L'épouse qui voit son mari apporter des fonds communs pour constituer une société en fraude de ses droits doit agir dans les deux ans de l'apport litigieux sous peine de ne pouvoir ensuite contester ces apports.

Cour de cassation, Chambre civile 1, 23 mars 2011, pourvoi n°09-66512 Monsieur X, marié avec Mme Y sous le régime de la communauté a constitué, en 1998, avec sa compagne Mme Z une SCI pour acquérir un bien immobilier.

Les époux C et Y resteront mariés jusqu'en 2007, date de leur divorce.

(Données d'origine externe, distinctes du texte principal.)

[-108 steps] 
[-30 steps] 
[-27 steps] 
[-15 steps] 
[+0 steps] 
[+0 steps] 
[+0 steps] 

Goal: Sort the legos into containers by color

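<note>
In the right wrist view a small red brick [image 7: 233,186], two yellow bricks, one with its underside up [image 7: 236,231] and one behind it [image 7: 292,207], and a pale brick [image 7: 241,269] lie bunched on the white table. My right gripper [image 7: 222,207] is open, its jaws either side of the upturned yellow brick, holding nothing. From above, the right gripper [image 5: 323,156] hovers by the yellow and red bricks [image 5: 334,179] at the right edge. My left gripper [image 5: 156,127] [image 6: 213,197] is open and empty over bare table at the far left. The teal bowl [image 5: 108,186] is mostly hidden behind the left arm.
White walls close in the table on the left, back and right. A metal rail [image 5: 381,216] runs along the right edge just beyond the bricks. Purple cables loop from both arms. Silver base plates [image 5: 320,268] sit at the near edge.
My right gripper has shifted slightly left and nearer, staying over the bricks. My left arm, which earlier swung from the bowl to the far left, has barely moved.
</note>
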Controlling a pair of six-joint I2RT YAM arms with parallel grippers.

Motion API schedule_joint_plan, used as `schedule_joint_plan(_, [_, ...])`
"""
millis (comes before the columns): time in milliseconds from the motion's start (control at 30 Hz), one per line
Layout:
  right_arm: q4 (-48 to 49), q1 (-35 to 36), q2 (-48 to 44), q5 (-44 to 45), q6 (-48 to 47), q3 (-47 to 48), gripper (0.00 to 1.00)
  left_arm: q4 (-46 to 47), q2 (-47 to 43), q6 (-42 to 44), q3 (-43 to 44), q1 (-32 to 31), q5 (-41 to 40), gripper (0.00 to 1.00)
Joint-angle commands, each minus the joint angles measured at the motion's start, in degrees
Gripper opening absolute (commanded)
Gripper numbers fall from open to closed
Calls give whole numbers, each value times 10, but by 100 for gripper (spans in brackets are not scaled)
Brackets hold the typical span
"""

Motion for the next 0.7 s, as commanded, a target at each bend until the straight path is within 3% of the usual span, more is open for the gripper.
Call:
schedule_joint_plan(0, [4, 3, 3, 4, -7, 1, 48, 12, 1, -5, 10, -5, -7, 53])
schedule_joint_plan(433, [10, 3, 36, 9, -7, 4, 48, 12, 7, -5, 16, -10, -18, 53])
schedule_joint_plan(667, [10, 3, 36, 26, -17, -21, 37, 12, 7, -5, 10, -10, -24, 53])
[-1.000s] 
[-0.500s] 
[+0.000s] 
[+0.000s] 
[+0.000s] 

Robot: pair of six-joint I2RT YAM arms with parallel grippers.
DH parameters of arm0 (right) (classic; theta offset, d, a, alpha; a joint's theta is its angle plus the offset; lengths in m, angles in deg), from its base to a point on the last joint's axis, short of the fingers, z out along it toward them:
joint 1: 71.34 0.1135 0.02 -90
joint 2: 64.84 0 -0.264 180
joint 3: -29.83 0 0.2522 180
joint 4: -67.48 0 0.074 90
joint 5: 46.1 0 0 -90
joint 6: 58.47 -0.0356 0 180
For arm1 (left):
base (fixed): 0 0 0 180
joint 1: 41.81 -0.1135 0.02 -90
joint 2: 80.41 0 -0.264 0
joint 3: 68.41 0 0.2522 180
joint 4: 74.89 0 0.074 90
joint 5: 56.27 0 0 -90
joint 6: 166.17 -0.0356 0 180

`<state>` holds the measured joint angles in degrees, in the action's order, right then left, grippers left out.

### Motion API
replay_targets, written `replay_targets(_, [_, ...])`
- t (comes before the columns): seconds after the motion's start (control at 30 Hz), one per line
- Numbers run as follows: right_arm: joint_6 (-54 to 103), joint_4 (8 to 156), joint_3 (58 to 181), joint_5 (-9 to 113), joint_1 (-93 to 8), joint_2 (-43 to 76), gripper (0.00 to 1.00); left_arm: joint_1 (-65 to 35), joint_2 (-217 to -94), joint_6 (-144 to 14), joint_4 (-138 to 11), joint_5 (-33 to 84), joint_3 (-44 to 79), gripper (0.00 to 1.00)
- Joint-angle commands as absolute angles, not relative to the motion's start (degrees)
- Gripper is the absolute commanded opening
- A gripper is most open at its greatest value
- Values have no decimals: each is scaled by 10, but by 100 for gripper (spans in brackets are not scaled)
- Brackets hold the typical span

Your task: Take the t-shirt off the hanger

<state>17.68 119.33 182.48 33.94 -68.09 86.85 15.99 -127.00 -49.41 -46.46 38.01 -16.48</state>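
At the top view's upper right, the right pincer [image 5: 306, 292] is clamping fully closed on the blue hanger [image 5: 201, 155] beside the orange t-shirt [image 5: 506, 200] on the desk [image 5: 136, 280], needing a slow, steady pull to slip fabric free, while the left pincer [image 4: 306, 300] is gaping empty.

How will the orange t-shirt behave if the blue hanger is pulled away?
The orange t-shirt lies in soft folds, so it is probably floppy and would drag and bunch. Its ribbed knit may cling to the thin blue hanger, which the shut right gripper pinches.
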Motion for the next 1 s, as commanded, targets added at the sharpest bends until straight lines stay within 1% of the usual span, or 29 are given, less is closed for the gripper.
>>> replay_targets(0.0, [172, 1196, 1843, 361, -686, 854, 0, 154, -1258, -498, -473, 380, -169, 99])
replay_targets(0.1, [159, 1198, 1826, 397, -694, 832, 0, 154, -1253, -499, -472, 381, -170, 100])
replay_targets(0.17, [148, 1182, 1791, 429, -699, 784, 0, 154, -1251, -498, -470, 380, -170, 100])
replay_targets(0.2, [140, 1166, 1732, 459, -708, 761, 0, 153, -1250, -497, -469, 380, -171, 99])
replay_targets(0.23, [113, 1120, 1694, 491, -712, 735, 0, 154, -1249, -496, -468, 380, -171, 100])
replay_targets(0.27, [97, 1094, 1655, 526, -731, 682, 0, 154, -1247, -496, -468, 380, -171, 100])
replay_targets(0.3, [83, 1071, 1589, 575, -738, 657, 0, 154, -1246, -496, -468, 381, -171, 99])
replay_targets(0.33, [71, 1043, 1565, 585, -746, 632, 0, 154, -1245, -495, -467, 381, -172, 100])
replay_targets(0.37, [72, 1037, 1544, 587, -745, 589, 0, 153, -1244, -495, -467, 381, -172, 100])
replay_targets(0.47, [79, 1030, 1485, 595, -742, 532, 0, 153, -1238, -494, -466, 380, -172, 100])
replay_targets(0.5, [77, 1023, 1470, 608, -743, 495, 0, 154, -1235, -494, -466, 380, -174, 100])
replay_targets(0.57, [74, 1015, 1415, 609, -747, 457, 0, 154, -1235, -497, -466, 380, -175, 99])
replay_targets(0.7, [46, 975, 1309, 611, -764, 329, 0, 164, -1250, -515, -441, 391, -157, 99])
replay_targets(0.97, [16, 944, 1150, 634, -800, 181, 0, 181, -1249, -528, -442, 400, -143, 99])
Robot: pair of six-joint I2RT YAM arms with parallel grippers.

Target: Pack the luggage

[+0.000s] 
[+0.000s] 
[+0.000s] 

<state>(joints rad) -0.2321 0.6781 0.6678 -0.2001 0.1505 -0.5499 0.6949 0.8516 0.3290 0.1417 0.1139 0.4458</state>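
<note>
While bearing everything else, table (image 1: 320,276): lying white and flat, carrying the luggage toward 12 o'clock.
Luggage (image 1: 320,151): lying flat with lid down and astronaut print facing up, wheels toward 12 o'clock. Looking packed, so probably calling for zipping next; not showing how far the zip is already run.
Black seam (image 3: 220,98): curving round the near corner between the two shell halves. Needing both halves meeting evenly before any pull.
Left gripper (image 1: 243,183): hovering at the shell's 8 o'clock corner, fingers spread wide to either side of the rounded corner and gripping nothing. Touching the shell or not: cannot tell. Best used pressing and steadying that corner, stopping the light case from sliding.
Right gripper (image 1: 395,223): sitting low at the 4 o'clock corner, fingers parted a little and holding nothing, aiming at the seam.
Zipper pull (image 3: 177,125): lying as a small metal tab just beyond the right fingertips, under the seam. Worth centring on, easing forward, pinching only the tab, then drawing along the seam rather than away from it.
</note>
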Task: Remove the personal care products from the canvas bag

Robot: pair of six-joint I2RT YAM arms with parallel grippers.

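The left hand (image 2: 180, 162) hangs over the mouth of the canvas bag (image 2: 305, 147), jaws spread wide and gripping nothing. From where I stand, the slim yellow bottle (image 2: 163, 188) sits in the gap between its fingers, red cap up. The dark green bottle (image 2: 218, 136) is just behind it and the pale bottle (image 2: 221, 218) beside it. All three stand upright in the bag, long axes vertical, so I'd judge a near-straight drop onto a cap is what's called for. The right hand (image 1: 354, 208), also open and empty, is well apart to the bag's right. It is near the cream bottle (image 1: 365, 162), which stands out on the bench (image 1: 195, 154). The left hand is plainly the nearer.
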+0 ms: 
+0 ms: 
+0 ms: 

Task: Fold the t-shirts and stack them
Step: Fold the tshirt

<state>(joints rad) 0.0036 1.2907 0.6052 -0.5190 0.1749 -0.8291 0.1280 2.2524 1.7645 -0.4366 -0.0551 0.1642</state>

Peu avant leur divorce, courant 2006, Mme Y avait demandé judiciairement la nullité de l'apport réalisé par son époux au capital de la SCI. Mme Y reprochait de n'avoir pas concouru à l'acte de constitution de la Société civile. Dès lors, l'apport fait sur des fonds communs pouvait être atteint de nullité.

La Cour d'appel de Lyon le 10 mars 2009 prononce la nullité de l'apport en numéraire réalisé par l'époux. La Cour d'appel a considéré que l'action en nullité fondée sur l'article 1427 du code civil était prescrite car entreprise plus de deux après la constitution de la Société civile.

En revanche, la Cour d'appel juge que la nullité pouvait être légitimement demandée par l'épouse sur le fondement de l'action en inopposabilité sanctionnant les actes frauduleux. La Cour de cassation censure l'arrêt de la Cour d'appel car elle juge que l'action de l'article 1421 du code civil visant à faire déclarer inopposable les actes frauduleux ne peut trouver qu'à s'appliquer qu'à défaut d'autres sanctions.

La Cour de cassation jugeant qu'une autre sanction existait cette action était impossible. La Cour de cassation rappelle que l'interdiction est faite à l'époux commun en bien d'apporter un bien commun à une société sans en avertir son conjoint.

Il est nécessaire dans cette hypothèse de faire intervenir le conjoint dans l'acte pour éviter toute irrégularité. L'action en nullité ouverte au conjoint non averti est soumise à la prescription de deux ans. Cette action exclue l'action prévue à l'article 1421 du Code civil qui sanctionne les actes frauduleux.

La Cour de cassation aurait pu juger qu'au jour où l'épouse avait appris l'existence de cet apport, l'action de l'article 1427 du code civil était déjà prescrite. Il pouvait donc être considéré qu'aucune autre sanction n'était possible au jour de la découverte de l'apport en société et que l'action de l'article 1421 du code civil restait la seule voie pour contester l'apport.

Ce raisonnement est cependant censuré par la Cour de cassation qui se montre ferme. Cette solution permet d'éviter une trop grande incertitude. Si aucune action n'est entreprise dans les 2 ans, la validité de la constitution de la société n'est plus contestable.

Cette solution semble en revanche bien sévère vis-à-vis de l'époux qui n'a pas forcément connaissance de l'apport en société réalisé dans son dos et à son insu. La solution de la Cour d'appel semblait donc empreinte d'une volonté légitime de protection de l'époux.

La sanction de la Cour appel était sans doute inappropriée. La cour de renvoi pourrait déclarer inopposable l'acte à l'époux sans se prononcer sur la validité de cet apport. Cette décision rappelle indirectement l'importance de faire intervenir à l'acte le conjoint si l'apporteur est marié.